What to produce:
Two lines mark the range in the entries below: the one holding "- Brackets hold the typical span" and the one holding "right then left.". Set down those two and all lines between them, exactly.
- - - - - - -
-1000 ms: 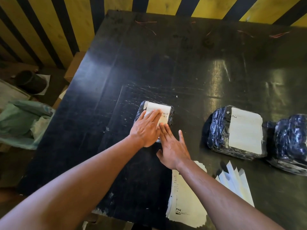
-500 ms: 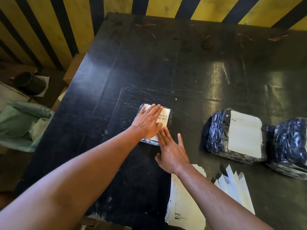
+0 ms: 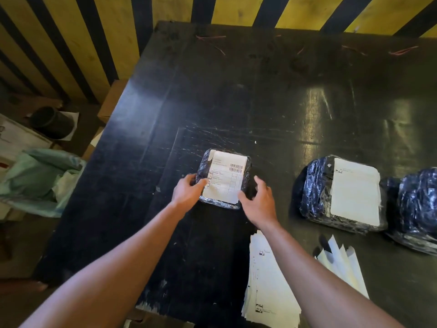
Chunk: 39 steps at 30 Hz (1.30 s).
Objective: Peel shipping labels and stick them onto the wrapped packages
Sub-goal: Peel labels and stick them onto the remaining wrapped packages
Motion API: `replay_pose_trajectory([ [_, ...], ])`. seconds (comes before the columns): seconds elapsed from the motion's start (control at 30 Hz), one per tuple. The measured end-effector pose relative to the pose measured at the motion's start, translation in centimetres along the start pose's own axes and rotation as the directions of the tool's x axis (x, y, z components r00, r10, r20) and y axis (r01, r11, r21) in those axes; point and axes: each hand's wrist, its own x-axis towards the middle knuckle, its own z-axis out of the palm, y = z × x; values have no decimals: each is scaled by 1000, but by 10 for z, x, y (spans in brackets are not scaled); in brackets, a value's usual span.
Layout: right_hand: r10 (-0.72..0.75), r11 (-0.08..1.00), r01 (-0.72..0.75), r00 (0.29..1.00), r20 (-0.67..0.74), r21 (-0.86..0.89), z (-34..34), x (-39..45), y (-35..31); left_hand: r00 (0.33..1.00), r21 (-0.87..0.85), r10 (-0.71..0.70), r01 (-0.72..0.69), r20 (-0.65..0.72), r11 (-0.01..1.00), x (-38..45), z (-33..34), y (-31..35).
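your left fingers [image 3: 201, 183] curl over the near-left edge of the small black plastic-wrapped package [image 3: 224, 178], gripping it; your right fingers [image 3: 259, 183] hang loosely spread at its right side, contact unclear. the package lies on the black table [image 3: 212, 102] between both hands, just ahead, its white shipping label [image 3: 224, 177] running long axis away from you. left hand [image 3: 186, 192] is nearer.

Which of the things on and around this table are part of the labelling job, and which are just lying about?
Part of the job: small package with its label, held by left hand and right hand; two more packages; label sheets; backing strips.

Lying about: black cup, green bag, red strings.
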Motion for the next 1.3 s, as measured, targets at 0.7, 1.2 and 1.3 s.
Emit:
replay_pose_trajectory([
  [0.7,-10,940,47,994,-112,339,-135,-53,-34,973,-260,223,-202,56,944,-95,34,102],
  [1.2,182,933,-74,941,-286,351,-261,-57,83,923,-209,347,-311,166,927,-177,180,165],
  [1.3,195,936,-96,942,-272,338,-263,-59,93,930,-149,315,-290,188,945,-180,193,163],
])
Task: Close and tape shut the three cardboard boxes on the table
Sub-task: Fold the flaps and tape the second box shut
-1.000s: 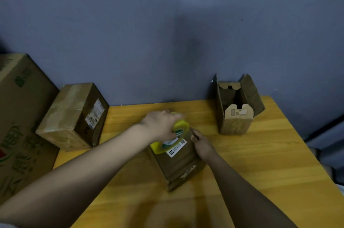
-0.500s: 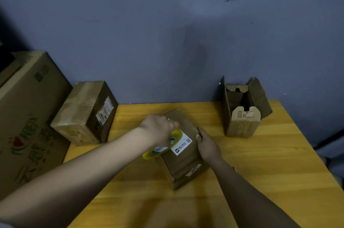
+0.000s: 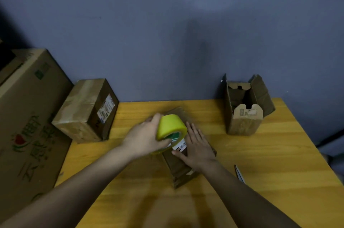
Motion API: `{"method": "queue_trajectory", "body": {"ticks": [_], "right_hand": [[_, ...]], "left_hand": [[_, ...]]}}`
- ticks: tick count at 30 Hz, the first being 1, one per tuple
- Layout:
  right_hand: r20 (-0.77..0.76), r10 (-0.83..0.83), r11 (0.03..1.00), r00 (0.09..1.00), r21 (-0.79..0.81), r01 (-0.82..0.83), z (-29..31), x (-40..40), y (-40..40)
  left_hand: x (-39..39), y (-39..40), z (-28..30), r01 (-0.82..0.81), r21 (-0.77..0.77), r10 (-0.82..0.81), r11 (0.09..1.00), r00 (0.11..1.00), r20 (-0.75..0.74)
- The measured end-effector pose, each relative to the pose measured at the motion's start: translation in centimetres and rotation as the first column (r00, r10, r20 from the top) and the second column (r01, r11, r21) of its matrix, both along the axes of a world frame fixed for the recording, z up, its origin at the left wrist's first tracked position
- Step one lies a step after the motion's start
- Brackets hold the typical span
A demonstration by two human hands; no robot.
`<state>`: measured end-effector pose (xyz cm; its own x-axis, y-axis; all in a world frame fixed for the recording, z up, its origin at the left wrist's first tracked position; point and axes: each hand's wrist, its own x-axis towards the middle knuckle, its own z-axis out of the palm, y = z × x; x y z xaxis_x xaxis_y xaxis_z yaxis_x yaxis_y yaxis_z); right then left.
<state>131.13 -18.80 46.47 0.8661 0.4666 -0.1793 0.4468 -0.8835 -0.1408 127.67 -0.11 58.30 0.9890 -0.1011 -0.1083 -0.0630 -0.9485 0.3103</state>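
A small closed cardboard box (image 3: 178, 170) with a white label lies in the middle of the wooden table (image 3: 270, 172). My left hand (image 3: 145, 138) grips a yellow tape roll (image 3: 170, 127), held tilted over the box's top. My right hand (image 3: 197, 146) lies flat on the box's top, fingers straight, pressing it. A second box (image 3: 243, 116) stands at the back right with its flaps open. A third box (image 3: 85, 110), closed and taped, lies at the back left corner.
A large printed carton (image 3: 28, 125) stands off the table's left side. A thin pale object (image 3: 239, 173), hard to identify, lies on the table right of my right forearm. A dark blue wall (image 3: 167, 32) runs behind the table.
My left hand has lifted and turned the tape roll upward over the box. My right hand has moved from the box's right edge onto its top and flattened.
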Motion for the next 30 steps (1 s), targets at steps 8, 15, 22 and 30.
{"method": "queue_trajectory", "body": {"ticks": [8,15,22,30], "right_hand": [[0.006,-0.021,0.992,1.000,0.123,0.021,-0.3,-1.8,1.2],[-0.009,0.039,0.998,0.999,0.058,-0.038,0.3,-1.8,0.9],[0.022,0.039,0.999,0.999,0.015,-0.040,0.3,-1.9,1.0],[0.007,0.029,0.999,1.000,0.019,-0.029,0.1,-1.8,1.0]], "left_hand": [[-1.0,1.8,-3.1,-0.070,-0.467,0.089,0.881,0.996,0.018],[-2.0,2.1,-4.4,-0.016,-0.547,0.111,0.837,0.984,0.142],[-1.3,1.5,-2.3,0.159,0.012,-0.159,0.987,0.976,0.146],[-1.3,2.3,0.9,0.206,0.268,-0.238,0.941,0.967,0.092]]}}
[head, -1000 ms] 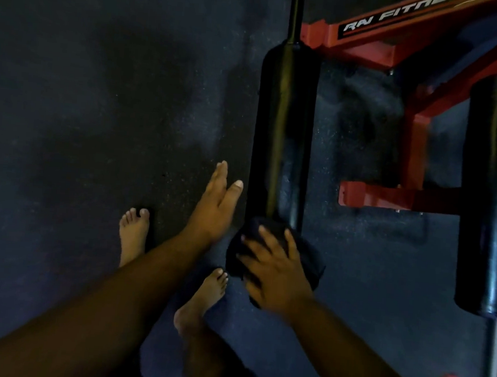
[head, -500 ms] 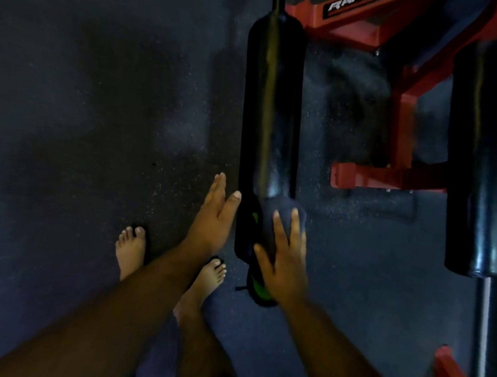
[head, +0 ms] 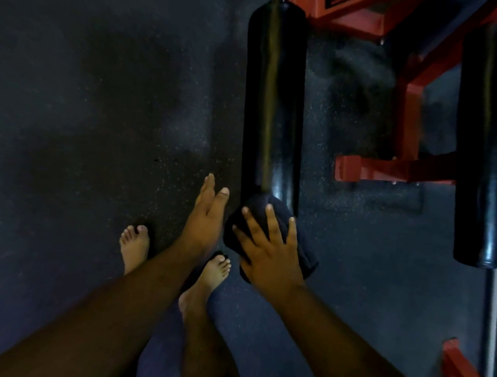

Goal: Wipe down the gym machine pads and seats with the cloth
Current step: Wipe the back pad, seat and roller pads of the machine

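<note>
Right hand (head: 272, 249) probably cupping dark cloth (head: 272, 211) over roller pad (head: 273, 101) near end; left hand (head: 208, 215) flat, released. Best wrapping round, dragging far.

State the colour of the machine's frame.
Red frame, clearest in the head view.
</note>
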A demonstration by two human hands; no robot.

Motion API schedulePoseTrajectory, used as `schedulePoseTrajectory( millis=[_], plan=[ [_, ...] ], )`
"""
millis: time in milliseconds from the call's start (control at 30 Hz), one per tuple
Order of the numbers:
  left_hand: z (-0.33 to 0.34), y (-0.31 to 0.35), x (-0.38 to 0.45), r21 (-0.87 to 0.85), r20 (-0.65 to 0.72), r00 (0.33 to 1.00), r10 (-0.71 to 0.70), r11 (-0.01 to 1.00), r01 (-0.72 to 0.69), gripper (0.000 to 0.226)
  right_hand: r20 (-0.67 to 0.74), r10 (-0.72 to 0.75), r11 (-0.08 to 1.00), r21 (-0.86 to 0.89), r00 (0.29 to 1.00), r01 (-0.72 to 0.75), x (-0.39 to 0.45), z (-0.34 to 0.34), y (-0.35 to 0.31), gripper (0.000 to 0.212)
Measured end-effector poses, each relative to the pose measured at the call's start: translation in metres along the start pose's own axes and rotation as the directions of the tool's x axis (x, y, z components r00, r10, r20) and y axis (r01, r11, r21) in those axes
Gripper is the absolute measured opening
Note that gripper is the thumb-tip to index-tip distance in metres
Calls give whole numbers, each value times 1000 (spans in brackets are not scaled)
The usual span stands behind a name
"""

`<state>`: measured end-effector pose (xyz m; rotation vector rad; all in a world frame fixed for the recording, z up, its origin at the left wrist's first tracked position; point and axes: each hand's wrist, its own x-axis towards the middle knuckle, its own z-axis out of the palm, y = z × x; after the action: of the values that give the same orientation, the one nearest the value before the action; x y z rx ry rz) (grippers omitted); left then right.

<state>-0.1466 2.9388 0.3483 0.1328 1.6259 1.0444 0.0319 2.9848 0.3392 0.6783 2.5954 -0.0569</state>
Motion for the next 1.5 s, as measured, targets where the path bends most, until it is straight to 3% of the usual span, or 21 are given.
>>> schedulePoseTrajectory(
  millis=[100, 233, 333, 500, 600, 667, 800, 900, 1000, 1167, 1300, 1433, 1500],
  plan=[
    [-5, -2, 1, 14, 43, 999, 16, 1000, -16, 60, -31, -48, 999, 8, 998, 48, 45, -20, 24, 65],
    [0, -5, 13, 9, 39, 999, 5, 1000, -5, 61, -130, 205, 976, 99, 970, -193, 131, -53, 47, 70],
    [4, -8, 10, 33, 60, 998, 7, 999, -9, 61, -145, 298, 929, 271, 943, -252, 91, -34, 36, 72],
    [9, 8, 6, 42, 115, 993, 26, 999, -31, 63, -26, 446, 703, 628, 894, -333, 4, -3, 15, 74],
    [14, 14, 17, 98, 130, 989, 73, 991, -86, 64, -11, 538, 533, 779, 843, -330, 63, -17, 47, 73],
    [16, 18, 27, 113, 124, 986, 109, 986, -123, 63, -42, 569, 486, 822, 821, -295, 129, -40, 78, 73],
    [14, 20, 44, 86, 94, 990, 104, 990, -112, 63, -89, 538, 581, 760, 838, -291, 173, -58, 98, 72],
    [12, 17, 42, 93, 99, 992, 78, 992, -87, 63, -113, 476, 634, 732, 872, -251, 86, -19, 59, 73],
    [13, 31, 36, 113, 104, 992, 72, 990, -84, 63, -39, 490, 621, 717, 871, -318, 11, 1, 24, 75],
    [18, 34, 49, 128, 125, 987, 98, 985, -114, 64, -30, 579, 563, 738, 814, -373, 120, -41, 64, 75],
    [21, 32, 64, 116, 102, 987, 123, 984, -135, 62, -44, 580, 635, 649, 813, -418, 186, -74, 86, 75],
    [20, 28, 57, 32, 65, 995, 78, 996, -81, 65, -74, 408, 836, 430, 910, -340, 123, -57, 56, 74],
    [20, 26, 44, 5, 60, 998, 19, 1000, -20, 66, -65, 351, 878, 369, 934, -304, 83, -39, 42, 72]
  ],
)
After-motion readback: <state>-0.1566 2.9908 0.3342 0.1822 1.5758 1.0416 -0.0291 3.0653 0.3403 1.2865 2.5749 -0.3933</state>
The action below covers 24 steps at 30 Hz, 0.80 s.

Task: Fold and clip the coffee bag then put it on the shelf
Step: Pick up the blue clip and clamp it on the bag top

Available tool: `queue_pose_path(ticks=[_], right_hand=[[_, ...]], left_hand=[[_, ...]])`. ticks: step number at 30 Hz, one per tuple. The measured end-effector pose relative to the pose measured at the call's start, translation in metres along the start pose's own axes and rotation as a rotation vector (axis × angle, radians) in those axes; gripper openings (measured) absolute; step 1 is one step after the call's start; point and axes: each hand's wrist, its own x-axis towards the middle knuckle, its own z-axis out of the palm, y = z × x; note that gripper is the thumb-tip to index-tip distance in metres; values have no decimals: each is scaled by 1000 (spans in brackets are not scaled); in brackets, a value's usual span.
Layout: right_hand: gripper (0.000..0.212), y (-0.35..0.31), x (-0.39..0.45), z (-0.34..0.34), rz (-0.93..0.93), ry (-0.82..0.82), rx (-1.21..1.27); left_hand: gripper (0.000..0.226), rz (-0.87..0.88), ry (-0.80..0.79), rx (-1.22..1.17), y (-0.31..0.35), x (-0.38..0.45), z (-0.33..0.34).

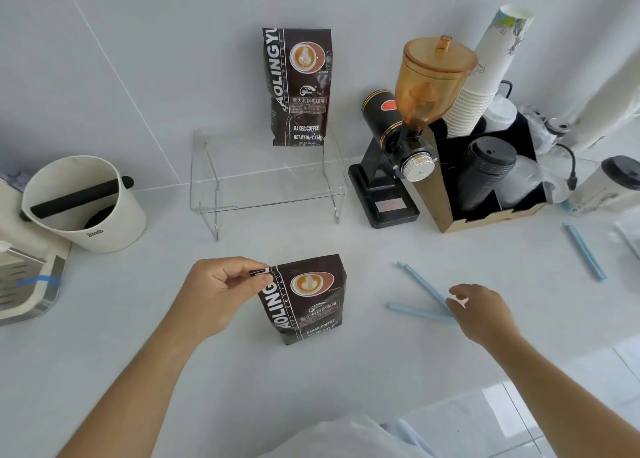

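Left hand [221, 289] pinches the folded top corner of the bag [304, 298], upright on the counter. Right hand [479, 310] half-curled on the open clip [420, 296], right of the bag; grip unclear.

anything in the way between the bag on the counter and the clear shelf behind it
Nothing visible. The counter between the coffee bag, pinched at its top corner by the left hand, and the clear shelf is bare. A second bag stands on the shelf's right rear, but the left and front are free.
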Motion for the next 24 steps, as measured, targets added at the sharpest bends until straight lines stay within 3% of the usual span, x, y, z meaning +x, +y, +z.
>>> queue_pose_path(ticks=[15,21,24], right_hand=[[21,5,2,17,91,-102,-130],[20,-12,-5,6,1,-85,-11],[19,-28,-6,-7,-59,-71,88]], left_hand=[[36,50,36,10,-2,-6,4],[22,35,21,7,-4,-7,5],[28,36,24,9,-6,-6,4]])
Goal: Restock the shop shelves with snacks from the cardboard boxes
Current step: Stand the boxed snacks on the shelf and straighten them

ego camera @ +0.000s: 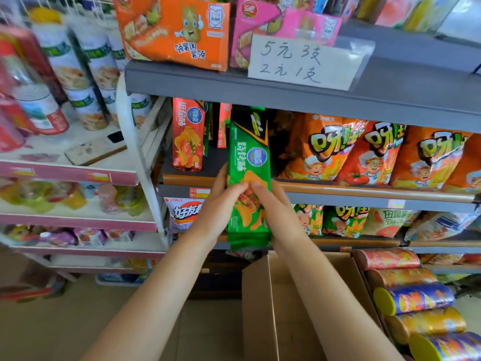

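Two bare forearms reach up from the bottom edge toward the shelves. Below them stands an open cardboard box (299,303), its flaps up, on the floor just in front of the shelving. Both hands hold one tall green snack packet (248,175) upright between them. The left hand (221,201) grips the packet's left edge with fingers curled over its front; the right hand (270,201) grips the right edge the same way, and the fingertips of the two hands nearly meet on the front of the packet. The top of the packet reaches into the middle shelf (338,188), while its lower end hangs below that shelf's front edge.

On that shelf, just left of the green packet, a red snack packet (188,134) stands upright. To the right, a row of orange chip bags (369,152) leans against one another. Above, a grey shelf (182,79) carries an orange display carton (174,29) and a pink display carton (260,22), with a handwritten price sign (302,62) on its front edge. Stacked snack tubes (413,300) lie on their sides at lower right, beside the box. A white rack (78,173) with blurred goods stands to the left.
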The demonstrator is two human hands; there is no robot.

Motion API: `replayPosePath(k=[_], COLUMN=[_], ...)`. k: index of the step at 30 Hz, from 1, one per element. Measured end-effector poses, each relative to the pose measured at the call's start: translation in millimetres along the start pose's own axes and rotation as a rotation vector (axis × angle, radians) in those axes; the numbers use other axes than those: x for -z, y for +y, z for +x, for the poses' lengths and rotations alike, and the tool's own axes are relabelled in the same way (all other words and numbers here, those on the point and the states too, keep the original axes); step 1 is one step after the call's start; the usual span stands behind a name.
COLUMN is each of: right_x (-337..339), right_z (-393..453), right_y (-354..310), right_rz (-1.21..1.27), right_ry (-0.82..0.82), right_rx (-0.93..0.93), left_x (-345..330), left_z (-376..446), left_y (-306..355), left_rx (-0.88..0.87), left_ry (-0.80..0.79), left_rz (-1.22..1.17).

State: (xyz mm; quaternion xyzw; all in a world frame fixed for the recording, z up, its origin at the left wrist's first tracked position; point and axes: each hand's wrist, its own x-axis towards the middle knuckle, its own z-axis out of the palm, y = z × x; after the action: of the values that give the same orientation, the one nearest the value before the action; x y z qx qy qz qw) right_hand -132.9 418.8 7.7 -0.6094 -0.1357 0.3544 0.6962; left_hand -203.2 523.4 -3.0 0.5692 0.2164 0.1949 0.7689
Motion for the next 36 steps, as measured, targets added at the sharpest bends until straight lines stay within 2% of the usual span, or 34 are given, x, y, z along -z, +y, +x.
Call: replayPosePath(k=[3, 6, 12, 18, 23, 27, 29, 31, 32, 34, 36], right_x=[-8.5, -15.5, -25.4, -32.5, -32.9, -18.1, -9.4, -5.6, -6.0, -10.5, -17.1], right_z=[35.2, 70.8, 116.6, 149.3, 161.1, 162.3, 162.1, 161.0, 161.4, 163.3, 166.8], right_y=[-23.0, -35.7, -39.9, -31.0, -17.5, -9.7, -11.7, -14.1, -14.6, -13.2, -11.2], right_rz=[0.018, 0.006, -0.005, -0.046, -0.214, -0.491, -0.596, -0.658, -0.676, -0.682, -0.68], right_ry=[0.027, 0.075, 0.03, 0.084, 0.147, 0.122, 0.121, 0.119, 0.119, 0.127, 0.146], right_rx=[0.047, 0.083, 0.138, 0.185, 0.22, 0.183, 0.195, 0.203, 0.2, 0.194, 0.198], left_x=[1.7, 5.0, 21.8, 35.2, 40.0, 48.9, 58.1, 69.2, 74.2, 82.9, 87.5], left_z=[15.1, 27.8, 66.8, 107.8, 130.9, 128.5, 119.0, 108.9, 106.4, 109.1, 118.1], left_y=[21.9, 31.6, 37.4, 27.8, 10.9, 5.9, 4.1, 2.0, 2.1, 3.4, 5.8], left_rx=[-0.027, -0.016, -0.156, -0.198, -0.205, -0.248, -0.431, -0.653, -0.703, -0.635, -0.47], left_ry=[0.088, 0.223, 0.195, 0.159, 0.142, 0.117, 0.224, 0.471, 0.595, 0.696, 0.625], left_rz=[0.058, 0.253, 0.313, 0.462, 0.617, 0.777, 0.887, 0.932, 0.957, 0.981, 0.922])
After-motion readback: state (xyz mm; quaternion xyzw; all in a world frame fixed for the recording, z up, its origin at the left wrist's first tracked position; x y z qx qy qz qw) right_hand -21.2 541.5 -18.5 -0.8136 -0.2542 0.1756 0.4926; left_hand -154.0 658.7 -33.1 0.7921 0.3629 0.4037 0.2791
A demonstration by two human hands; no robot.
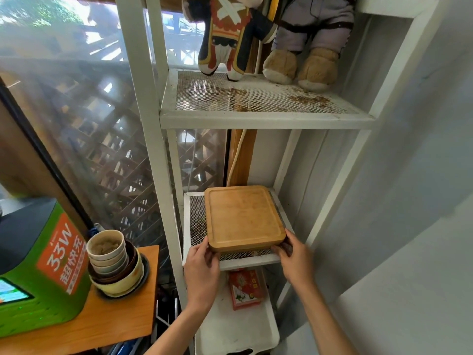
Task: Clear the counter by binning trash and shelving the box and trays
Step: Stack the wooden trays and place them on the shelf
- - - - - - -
Answer to this problem:
- Brackets hold the typical span
A demonstration by two human hands; no robot.
`<state>`: measured end-effector pose (xyz cm; its own x-axis, y-axis; all in a world frame fixed for the recording, z up, its origin at the left wrist's first tracked position; point and axes: each hand's wrist, its own x-axis towards the middle knuckle, its own z-axis out of the palm, y = z × x; x y z xaxis_x xaxis_y xaxis_z yaxis_x yaxis_y yaxis_z); right then left.

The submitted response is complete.